Kunjungan pertamanya lebih mirip kekalapan. Menghabiskan uang sampai Rp4.200.000, hampir setengahnya adalah buku-buku yang pernah ia baca dalam versi e-book atau terjemahan bahasa Indonesia. Ia beli hanya karena harganya yang keterlaluan murahnya, Rp45.000, paling mahal Rp80.000. Total ia menggondol 68 buku, dua kardus, cukup untuk membuatnya menertawakan diri sendiri sambil berkata kepada teman-temannya, "Yang penting belanjanya dulu, bacanya urusan belakangan."
Setelah pembelian panik itu, ia sempat berpikir untuk tidak belanja buku lagi selama setahun ke depan. Sampai Big Bad Wolf Jakarta diadakan lagi. Tapi ia tak cukup kuat menahan godaan ketika rekan-rekan sekantornya berencana ke sana di hari keempat pameran. Kunjungan keduanya tidak jauh dari kekalapan gara-gara stok buku-buku yang baru dikeluakan panitia dari gudang, ia kembali merogoh kocek dalam-dalam. Membuatnya ingin berkunjung lagi ketika pameran dilaksanakan 24 jam di hari-hari terakhir.
"Kepalang tanggung, sekalian," katanya. "Siapa tahu buku-buku paling keren memang keluarnya di akhir, kayak polisi di film India.
Di sinilah ia sekarang, di tengah lautan buku dan manusia, dengan perasaan sedikit kecewa. Dinding triplek yang sebelumnya membatasi gudang dan tumpukan buku yang dipajang kini dihilangkan, pengunjung bahkan bisa mengakses langsung kardus-kardus yang teronggok. Hampir pukul dua pagi dan tempat itu masih sesak. Kalau berpapasan dengan sesama pembawa troli, salah satu harus mengalah agar tidak macet.
Seseorang menepuk bahunya. Aditia Purnomo, editor minumkopi.com menyapanya. Mereka lalu bercakap-cakap, tentang buku-buku yang mereka dapat.
"Tadi sebenarnya udah pengen balik," kata Aditia. "Tapi Antreannya panjang bener. Jiper saya." Ia melayangkan pandang ke arah antrean, benar saja, antrean itu mengular sampai ke sisi paling kiri gudang. Kira-kira dua ratusan manusia. Ia kelihangan nafsu untuk membayar.

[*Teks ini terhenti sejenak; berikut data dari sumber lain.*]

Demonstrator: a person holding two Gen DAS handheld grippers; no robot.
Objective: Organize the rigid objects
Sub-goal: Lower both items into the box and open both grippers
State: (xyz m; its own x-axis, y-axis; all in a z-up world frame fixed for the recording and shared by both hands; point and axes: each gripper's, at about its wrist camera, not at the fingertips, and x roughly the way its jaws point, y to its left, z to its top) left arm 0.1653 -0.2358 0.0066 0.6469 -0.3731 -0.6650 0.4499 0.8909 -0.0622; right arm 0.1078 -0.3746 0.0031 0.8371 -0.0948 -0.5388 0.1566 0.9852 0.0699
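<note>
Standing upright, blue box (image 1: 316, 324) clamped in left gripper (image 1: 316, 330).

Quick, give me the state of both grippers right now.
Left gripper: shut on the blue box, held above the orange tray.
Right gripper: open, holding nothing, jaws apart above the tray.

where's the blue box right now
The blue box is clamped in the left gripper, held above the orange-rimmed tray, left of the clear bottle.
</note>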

Aditia mengajaknya keluar untuk mengisap kretek.
Ia tak mau identitasnya dibuka di artikel ini.
Antusiasme Warga
Adalah pasangan suami-istri Andrew Yap dan Jacqueline Ng yang memiliki gagasan untuk menyelenggarakan Big Bad Wolf pada awal 2009 di Dataran Hamodal, Petaling Jaya, Selangor, Malaysia. Berawal dari keprihatinan Andrew akan minat baca masyarakat Malaysia yang rendah, dan harga buku yang relatif mahal. Hal ini diinsafinya setelah tiga tahun mengelola toko buku kecil, Book Xcess.
Suatu hari, sepulang dari perjalanan luar negeri, ia menyampaikan gagasannya kepada sang istri untuk membeli buku-buku sisa yang biasanya menumpuk di gudang penerbit asing. Buku-buku yang harganya sudah jatuh itu kemudian dijual lagi di Malaysia dengan diskon hingga 80 persen dari harga asli. Setelah dua bulan berjualan cara ini, akhirnya tercetuslah ide "Big Bad Wolf" sebagai pameran untuk mengobral buku murah.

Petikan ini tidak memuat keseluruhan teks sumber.